### [YOUR INSTRUCTIONS]
Please give back the listing exactly, without any of its pictures.

··········

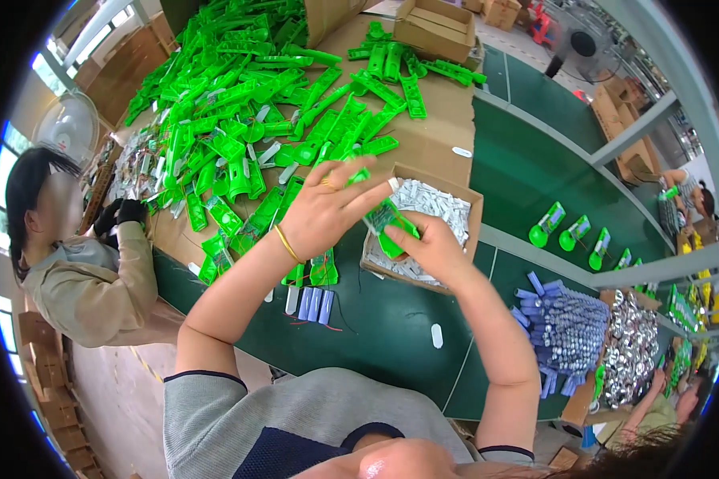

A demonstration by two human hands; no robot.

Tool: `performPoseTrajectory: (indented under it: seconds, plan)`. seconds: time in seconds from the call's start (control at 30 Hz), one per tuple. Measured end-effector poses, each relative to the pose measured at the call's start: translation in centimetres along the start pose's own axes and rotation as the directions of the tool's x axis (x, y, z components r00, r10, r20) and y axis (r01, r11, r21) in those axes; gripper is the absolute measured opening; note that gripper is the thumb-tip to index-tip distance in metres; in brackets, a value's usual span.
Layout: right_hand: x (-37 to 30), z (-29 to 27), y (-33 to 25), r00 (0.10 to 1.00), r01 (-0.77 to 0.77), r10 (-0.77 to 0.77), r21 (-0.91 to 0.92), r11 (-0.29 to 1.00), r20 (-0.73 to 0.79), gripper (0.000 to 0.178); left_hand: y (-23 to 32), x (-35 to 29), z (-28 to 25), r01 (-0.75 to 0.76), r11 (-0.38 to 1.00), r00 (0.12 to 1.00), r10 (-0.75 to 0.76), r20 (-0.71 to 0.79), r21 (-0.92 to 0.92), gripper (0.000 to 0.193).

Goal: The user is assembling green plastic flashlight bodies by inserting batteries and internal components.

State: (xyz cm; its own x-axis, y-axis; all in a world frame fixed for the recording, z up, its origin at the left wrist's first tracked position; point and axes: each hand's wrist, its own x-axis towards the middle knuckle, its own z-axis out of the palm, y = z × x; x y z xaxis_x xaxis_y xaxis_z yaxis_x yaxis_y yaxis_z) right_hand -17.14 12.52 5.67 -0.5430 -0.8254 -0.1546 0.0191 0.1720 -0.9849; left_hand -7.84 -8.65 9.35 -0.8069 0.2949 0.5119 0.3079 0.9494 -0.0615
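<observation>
L hand: fingers [358, 194] spread & a bit blurred over upper part of green shell [383, 217]; can't tell if L hand [325, 209] grips it. Yellow bangle [287, 242] on wrist, smooth, gold-toned.
R hand: R hand [433, 246] closed on lower end of same shell, thumb flat on it.
Shell: btwn both hands, above near-left part of parts box; glossy bright-green plastic, long & hollow, rounded lower end, darker bits inside.
Parts box: brown cardboard box [476, 223], open top, full of small white pcs [443, 206], matte; R hand & shell block part of view into it.
Pile: heap of green shells [232, 100], long, troughlike, tangled w/ thin wires, on cardboard sheet [447, 148]; L arm hides some at near edge.
Cells: few blue cylinders [317, 305] w/ red wires, side by side on dark-green bench [391, 339], nr L forearm.
Loose pc: flat white oval [437, 336] on bench, nearer the body.
Right side: stacked blue cells [567, 331], smooth tubes; next to them, shiny silver pcs [631, 351] in a box. Beyond, row of round-ended green units [547, 227].
Left side: co-worker's dark gloves [128, 211] nr pile; round fan [68, 124] behind.
</observation>
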Motion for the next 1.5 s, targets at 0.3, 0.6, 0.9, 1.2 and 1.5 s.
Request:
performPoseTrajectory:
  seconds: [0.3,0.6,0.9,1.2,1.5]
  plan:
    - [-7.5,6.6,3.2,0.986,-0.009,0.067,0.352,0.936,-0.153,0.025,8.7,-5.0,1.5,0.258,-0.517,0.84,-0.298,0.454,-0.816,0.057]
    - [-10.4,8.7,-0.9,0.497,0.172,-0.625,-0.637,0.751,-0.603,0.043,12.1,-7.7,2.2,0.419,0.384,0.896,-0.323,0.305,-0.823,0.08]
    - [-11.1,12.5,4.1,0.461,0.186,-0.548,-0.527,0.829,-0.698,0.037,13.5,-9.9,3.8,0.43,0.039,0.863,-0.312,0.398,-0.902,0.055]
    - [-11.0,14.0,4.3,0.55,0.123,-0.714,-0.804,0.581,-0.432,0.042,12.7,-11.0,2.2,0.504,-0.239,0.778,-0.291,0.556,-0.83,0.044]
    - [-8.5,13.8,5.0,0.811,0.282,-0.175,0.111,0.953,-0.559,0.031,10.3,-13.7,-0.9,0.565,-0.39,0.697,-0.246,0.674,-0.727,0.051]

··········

### [RESULT]
A demonstration by two human hands; no robot.

Tool: `performPoseTrajectory: (indented under it: seconds, plan)`. seconds: time in seconds from the call's start (control at 30 Hz), one per tuple. Measured end-effector poses, each relative to the pose measured at the call's start: translation in centimetres along the start pose's own axes and rotation as the directions of the tool's x axis (x, y, z components r00, r10, r20) and y axis (r01, r11, r21) in those axes; gripper is the absolute measured opening; note that gripper is the thumb-tip to index-tip distance in metres; in brackets, a value's usual span.
Layout: right_hand: x (-37 to 30), z (-29 to 27), y (-33 to 25), r00 (0.10 to 1.00), r01 (-0.77 to 0.77), r10 (-0.77 to 0.77), r21 (-0.91 to 0.92), r11 (-0.29 to 1.00), r20 (-0.73 to 0.79), gripper (0.000 to 0.178); left_hand: y (-23 to 32), x (-35 to 29), z (-28 to 25), r01 (-0.75 to 0.76), r11 (-0.38 to 1.00), r00 (0.12 to 1.00), r10 (-0.75 to 0.76), r20 (-0.71 to 0.79), r21 (-0.92 to 0.92), gripper (0.000 to 0.193).

Goal: The user is assembling green plastic flashlight bodies by inserting batteries and internal components.

State: (xyz cm; its own x-axis, y-axis; all in a world frame fixed for the recording, z up, its origin at the left wrist's first tracked position; point and axes: each hand's wrist, its own x-axis towards the middle knuckle, its own z-axis out of the palm, y = z × x; x y z xaxis_x xaxis_y xaxis_z yaxis_x yaxis_y yaxis_z) right_hand -17.14 12.52 5.67 -0.5430 -0.8254 -0.1546 0.0191 0.1720 -0.9849; left_hand -7.84 -8.65 9.35 -0.8069 0.2949 0.5119 0.3079 0.9494 -0.0615
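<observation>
L hand: fingers [358, 194] spread & a bit blurred over upper part of green shell [383, 217]; can't tell if L hand [325, 209] grips it. Yellow bangle [287, 242] on wrist, smooth, gold-toned.
R hand: R hand [433, 246] closed on lower end of same shell, thumb flat on it.
Shell: btwn both hands, above near-left part of parts box; glossy bright-green plastic, long & hollow, rounded lower end, darker bits inside.
Parts box: brown cardboard box [476, 223], open top, full of small white pcs [443, 206], matte; R hand & shell block part of view into it.
Pile: heap of green shells [232, 100], long, troughlike, tangled w/ thin wires, on cardboard sheet [447, 148]; L arm hides some at near edge.
Cells: few blue cylinders [317, 305] w/ red wires, side by side on dark-green bench [391, 339], nr L forearm.
Loose pc: flat white oval [437, 336] on bench, nearer the body.
Right side: stacked blue cells [567, 331], smooth tubes; next to them, shiny silver pcs [631, 351] in a box. Beyond, row of round-ended green units [547, 227].
Left side: co-worker's dark gloves [128, 211] nr pile; round fan [68, 124] behind.
</observation>
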Motion for the next 1.5 s, targets at 0.3, 0.6, 0.9, 1.2 and 1.5 s.
Request:
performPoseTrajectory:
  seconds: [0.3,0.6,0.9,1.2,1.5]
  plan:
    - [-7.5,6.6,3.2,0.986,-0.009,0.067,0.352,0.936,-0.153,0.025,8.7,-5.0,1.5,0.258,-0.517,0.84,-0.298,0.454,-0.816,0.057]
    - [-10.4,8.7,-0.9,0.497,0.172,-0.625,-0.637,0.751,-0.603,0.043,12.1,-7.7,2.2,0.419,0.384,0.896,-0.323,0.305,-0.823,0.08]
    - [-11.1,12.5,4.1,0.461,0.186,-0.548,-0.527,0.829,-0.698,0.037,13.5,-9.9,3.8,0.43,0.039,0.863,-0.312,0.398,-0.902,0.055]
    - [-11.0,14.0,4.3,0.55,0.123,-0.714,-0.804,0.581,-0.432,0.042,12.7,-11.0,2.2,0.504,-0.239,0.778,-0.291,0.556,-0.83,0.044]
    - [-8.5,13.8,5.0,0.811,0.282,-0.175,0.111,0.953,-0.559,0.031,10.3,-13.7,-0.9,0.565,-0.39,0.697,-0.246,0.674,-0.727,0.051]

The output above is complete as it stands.